◆ What needs to be done ◆
Copy exactly the lines of the data below, beginning with the line with "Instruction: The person" and ending with the line with "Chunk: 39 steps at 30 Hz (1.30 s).". Pictures are to be omitted.

+++ Supplied material

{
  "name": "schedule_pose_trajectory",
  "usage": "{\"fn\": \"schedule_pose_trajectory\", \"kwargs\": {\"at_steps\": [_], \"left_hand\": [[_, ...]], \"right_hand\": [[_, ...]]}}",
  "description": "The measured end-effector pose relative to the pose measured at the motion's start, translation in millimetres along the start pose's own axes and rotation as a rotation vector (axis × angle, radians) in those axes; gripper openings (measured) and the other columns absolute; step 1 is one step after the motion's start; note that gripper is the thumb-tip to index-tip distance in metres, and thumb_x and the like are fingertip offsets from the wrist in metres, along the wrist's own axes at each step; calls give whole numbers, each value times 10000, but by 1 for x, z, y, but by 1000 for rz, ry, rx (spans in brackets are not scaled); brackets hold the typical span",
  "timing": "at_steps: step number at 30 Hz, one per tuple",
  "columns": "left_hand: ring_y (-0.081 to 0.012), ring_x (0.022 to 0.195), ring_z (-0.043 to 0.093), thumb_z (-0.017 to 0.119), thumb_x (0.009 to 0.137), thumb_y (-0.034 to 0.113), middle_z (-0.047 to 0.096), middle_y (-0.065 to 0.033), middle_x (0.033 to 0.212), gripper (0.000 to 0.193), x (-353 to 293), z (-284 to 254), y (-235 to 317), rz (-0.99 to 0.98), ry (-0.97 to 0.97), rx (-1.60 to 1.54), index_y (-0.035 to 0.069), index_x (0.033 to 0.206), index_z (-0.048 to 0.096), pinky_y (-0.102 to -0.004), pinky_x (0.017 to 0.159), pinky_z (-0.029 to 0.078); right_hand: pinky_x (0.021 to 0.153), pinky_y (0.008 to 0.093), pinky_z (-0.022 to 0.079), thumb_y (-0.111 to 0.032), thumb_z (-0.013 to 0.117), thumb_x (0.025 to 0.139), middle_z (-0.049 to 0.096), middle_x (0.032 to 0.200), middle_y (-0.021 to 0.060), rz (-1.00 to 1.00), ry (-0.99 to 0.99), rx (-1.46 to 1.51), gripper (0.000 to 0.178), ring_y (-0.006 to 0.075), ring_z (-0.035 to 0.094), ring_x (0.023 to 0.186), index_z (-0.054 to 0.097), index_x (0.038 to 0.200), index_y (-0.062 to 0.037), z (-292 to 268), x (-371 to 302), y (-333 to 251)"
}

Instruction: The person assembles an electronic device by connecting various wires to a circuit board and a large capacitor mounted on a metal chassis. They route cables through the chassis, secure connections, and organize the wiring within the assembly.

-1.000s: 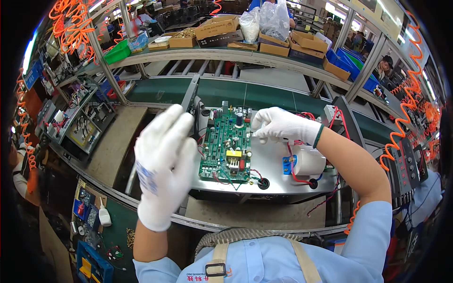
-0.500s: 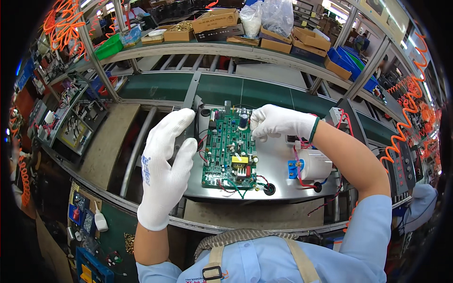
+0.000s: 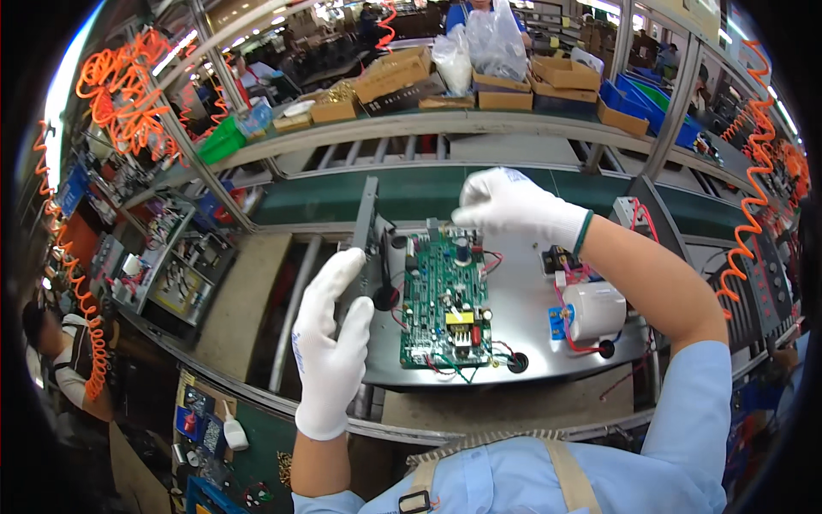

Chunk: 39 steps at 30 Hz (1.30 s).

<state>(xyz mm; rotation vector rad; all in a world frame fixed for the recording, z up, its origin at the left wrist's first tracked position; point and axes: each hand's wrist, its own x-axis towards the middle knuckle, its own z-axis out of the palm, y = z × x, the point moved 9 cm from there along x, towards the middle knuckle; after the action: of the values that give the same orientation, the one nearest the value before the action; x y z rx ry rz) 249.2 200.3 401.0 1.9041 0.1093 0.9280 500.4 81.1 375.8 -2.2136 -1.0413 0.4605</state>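
A green circuit board (image 3: pixel 445 300) full of components lies on a shiny metal chassis (image 3: pixel 531 343). My right hand (image 3: pixel 514 204), in a white glove, hovers around the board's far edge with its fingers curled together; whatever they might pinch is hidden. White-gloved too, my left hand (image 3: pixel 332 343) is held at the chassis's left side, thumb and fingers apart and nothing between them. Beside its fingertips rises a grey upright metal panel (image 3: pixel 366 214). On the chassis's right part sits a white cylindrical component (image 3: pixel 597 310) with a blue terminal block (image 3: pixel 559 324) and red wires.
Roller conveyor rails (image 3: pixel 295 317) run beneath the chassis. Across the back, a shelf (image 3: pixel 385 126) carries cardboard boxes (image 3: pixel 394 75), plastic bags (image 3: pixel 497 43) and blue bins (image 3: pixel 655 107). Orange coiled hoses (image 3: pixel 128 94) hang at both sides. At lower left stands a white bottle (image 3: pixel 234 431) among small parts.
My right hand has moved from the board's right side to its far edge. The view has shifted, so the chassis sits lower and farther right. My left hand keeps its spread pose.
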Motion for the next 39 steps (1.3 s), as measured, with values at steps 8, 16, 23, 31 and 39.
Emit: {"fn": "schedule_pose_trajectory", "kwargs": {"at_steps": [8, 16, 23, 31, 39], "left_hand": [[-219, 1231, 566, 519, 921, -64, 600, -162, 1307, 390, -3, 0, 3, 39, 8, 10, -88, 1310, 542, -336, 1085, 398], [-223, 1196, 593, 526, 888, -97, 621, -160, 1271, 364, -1, 12, 13, 141, -7, 65, -49, 1241, 599, -342, 1052, 434], [-198, 1183, 591, 595, 863, -39, 621, -146, 1270, 422, 5, -1, 7, 98, -119, 245, -57, 1284, 571, -332, 1053, 427], [-364, 1449, 283, 707, 825, 364, 542, -106, 1411, 535, 55, 79, 1, 306, -727, 1119, 159, 1308, 603, -516, 1147, 197], [-199, 1020, 622, 507, 995, 344, 698, -130, 1022, 418, 43, 64, -15, 250, -960, 361, -32, 1027, 686, -325, 990, 420]], "right_hand": [[939, 414, 497, -326, 614, 864, 640, 1231, 223, -158, -68, -341, 582, 360, 624, 1134, 493, 1356, -39, 94, 121, -36], [647, 373, 541, -261, 654, 876, 678, 940, 109, -670, -46, -302, 206, 220, 656, 789, 651, 942, -66, 102, 174, -22], [625, 272, 532, -143, 680, 807, 684, 844, 64, -289, -95, 322, 281, 119, 623, 700, 673, 1044, 8, 30, 73, -51], [811, 323, 522, -195, 724, 807, 694, 982, 152, -372, 64, 448, 309, 207, 667, 894, 631, 1019, 10, 32, -61, -81], [876, 315, 511, -108, 589, 911, 688, 1096, 132, -311, -266, 596, 306, 175, 647, 1004, 654, 1175, 33, 122, -197, -57]]}}
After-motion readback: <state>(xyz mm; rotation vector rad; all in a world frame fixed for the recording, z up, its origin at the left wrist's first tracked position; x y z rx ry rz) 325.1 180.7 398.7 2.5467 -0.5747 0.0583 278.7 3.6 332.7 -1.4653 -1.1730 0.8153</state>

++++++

◆ Solution to this exercise ◆
Instruction: The person assembles an electronic device by connecting various wires to a circuit board and a large capacitor mounted on a metal chassis. They route cables through the chassis, secure connections, and organize the wiring within the assembly.

-1.000s: 
-0.500s: 
+0.000s: 

Chunk: 39 steps at 30 Hz (1.30 s).

Output for the exercise is complete.